L’imputato può chiedere al giudice, prima che si passi al dibattimento, che la causa venga decisa allo stato degli atti, cioè utilizzando gli elementi che sono stati acquisiti sino alla formulazione della richiesta. Tale procedimento offre all’imputato un primo evidente vantaggio nell’evitare la fase dibattimentale che spesso può durare molto tempo ed evita di procedere all’acquisizione delle prove ulteriori che, come detto, possono essere raccolte solo nel dibattimento dove si realizza il contraddittorio tra le parti. E’ inoltre previsto, per favorire il ricorso a questo rito, che la pena eventualmente comminata sia ridotta di un terzo rispetto a quella che si sarebbe dovuta comminare in caso di processo ordinario pieno. L’ergastolo viene invece trasformato il detenzione trentennale. Rispetto alla richiesta dell’imputato, il giudice non ha particolari poteri: egli deve disporre il giudizio abbreviato ed emanare sentenza. Ciò perchè la legge 479/99 ha modificato la relativa normativa. Prima della riforma, infatti, il pubblico ministero doveva esprimere il proprio consenso senza il quale non si poteva procedere a giudizio abbreviato e ciò permetteva una forma di controllo diretta al ricorso di tale rito.

Ogni imputato può ricorrere a questo rito, indipendentemente dal reato che si presume abbia commesso. Quindi anche chi è imputato per associazione mafiosa potrà ottenere, alla fine, una riduzione di pena o anche evitare l’ergastolo. Contro questa possibilità si sono espressi diversi magistrati, ritenendo poco opportuno che inquisiti per reati di mafia possano ricorrere a tale procedimento.

Va qui fatta una premessa: la legge 479/99 ha eliminato il consenso del p.m. nel rispetto del sistema accusatorio che tende a mettere sullo stesso piano le parti e ad evitare che una abbia più poteri di un’altra.
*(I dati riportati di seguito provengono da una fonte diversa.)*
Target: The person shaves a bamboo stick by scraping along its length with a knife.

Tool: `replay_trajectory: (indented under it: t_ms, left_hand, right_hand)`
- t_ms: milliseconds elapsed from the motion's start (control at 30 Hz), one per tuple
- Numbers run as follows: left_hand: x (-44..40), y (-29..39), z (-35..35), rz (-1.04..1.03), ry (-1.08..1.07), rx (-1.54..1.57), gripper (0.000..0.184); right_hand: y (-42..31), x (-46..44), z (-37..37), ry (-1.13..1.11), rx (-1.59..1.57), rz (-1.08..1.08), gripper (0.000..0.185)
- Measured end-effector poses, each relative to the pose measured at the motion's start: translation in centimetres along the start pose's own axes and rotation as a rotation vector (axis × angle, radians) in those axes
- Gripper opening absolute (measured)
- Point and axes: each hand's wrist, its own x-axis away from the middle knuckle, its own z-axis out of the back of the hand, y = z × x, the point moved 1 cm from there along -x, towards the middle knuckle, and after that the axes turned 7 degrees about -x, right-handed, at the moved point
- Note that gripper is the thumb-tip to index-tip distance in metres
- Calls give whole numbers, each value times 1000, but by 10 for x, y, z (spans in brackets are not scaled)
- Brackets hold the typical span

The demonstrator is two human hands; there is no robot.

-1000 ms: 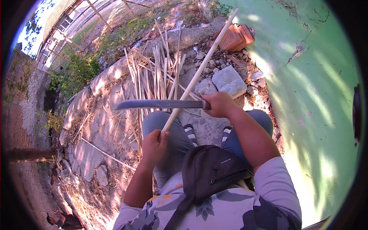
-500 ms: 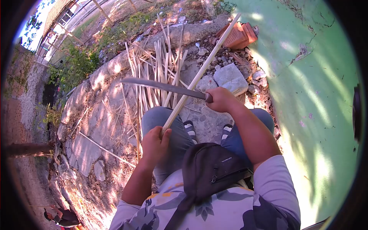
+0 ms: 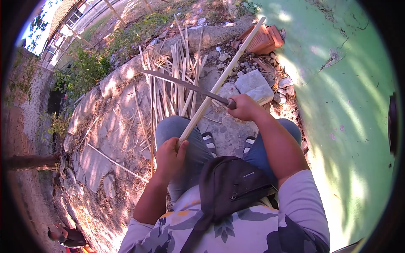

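Note:
My left hand (image 3: 170,157) is closed round the lower end of a long pale strip of wood or bamboo (image 3: 230,67), just above my left knee. The strip slants up and away to the right. In my right hand (image 3: 244,108) is the handle of a machete (image 3: 185,85), its long dark blade pointing left. The blade crosses the strip near the handle and appears to touch it. Beyond my knees lies a pile of similar pale strips (image 3: 168,90).
Orange bricks (image 3: 263,40) and a pale stone block (image 3: 255,86) lie beyond my right hand. A green wall (image 3: 346,126) runs along the right. One loose strip (image 3: 116,162) lies on the ground at left. Another person (image 3: 69,236) is at the lower left.
The machete's blade has tilted, its tip swinging up and slightly right, while my right hand has shifted slightly. My left hand and the strip have stayed nearly still.

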Motion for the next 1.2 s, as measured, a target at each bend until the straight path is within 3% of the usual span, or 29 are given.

A favore di questo sistema è stato argomentato che non possono prevedersi limiti di richiedibilità in relazione al reato per cui si prosegue, poiché si realizzerebbe una sorta di condanna anticipata. Tale posizione è però poco convincente se si considera che l’imputato avrà comunque la possibilità di difendersi nel luogo deputato a ciò (il dibattimento). Va inoltre considerato che se egli sarà ritenuto innocente, avrà comunque sortito lo stesso effetto che avrebbe ottenuto il caso di giudizio abbreviato (con tempi più lunghi che potrebbero ben essere tollerati visto la gravità del reato che si doveva accertare) e se, invece, sarà condannato non potrà usufruire degli sconti di pena. Appare chiaro che si tratta di una scelta squisitamente politica: permettere o meno sconti di pena in caso di reati di associazione mafiosa?

Coerentemente con il sistema accusatorio si dovrebbe permettere ad ogni imputato di ricorrere al giudizio abbreviato ma, come già detto, il nostro sistema sposa in parte anche il sistema inquisitorio e si basa su un semplice e chiaro concetto: il giudice deve accertare la verità e comminare la pena idonea al reato commesso.

In chiusura basti ricordare che questo problema andrebbe risolto tenendo sempre presente che le eccezioni sono possibili e giuste in un sistema, ma lo snaturano completamente se soverchiano le regole generali.